Accanto ai Prosecco Bar, Bottega guarda all’India come mercato strategico. Nel 2027 sono previsti due Wine Hotel, strutture di lusso in cui il vino sarà protagonista dell’esperienza: non solo servizio, ma racconto, degustazione, cultura. «Saranno hotel cinque stelle – spiega Schipani – dove l’ospite potrà vivere il vino come esperienza, non come accessorio». Un modello che intercetta una domanda nuova, in mercati in forte crescita, come l’India e l’Africa, dove il vino premium diventa segno di modernità e apertura culturale.
Questa visione imprenditoriale si accompagna a un lavoro costante sull’immagine. Le etichette, disegnate da Monica Lisetto, sono parte integrante del progetto: superfici luminose, materiali ricercati, una grammatica estetica riconoscibile. Non decorazione, ma linguaggio. Come ricordava Walter Benjamin, l’estetica non è mai separabile dall’esperienza: Lisetto riesce a tradurre visivamente un’idea di lusso che non tradisce la sostanza.
Un tema che torna anche parlando del loro Prosecco “iconico”, quello che ha fatto discutere per il suo prezzo elevato. Non “caro”, ma costoso: perché il costo racconta il lavoro, la fatica, il paesaggio. Le colline del Prosecco sono patrimonio Unesco, territori difficili, spesso lavorati a mano, dove la viticoltura è resistenza e cura. Come ci ha spiegato Sandro Bottega nella sua intervista, “quel Prosecco nasce dall’idea di restituire valore a un territorio e al lavoro dell’uomo, sottraendo il Prosecco alla sola logica del consumo immediato”.

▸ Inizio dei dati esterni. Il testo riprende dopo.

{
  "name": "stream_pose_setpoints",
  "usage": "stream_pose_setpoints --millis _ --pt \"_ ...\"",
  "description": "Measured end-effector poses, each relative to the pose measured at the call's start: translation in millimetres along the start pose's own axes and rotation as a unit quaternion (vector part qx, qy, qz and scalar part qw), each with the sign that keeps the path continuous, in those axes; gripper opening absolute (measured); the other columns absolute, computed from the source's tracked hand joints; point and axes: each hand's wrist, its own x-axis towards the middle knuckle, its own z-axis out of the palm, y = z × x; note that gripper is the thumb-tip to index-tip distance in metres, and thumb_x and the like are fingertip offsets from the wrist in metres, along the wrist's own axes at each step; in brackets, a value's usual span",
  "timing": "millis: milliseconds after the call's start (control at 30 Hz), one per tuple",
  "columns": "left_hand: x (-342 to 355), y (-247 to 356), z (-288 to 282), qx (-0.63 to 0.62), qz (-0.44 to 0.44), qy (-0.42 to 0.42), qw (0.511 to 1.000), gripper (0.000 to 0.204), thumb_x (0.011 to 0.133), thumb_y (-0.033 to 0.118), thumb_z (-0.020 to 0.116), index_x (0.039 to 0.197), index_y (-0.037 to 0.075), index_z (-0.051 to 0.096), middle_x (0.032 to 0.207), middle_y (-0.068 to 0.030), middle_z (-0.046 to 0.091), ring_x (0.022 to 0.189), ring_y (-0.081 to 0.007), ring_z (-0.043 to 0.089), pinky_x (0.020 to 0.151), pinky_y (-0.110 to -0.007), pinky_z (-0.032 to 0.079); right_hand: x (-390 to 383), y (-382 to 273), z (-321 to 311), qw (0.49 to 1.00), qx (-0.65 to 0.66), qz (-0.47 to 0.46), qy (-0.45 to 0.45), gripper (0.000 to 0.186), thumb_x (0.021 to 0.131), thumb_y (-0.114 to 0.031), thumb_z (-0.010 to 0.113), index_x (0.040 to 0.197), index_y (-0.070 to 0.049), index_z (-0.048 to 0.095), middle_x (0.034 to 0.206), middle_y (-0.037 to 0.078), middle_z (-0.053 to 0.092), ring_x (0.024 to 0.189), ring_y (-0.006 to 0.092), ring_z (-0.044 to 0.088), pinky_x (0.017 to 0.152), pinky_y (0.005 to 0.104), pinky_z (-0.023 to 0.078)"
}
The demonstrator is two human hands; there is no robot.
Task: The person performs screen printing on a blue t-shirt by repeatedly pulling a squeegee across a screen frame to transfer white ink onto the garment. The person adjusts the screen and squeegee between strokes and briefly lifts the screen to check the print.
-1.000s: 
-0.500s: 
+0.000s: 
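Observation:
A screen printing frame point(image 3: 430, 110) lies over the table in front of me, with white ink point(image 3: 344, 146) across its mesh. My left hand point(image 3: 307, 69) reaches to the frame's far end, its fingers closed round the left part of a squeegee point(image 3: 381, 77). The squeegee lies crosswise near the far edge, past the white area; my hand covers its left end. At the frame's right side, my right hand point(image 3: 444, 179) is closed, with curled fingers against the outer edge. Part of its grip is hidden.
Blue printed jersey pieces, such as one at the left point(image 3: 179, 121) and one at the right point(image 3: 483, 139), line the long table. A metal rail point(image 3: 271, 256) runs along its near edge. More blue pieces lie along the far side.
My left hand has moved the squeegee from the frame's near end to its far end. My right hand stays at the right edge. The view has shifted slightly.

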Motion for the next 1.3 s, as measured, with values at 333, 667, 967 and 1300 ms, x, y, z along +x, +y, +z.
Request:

Bottega non è solo vino. Nell’ottobre scorso l’azienda ha lanciato una release limitata di 12.000 bottiglie di whisky, declinata in tre gradazioni alcoliche (40, 43 e 46 gradi), affinata in botti di legni rossi, Brunello e Amarone. Un progetto che unisce tradizione internazionale e savoir-faire italiano. «Il whisky non è un distillato italiano – spiega Schipani – ma lo rendiamo nostro grazie alle barrique dismesse della Valpolicella e della Toscana, lavorandolo nel nostro liquorificio». Un’ibridazione consapevole, che racconta come l’identità non sia mai statica.
A tutto questo si affianca un impegno strutturale sulla sostenibilità: riduzione della plastica, capsule più leggere, investimenti per abbattere l’impatto della CO₂. Non come dichiarazione di principio, ma come asse trasversale di ogni progetto.
Lavorare in azienda, conclude Schipani, «è stimolante, non ci si annoia mai». Forse perché, oggi più che mai, il vino non è solo un prodotto: è visione, impresa, racconto. Ed è anche un modo per sentirsi a casa, ovunque ci si trovi nel mondo.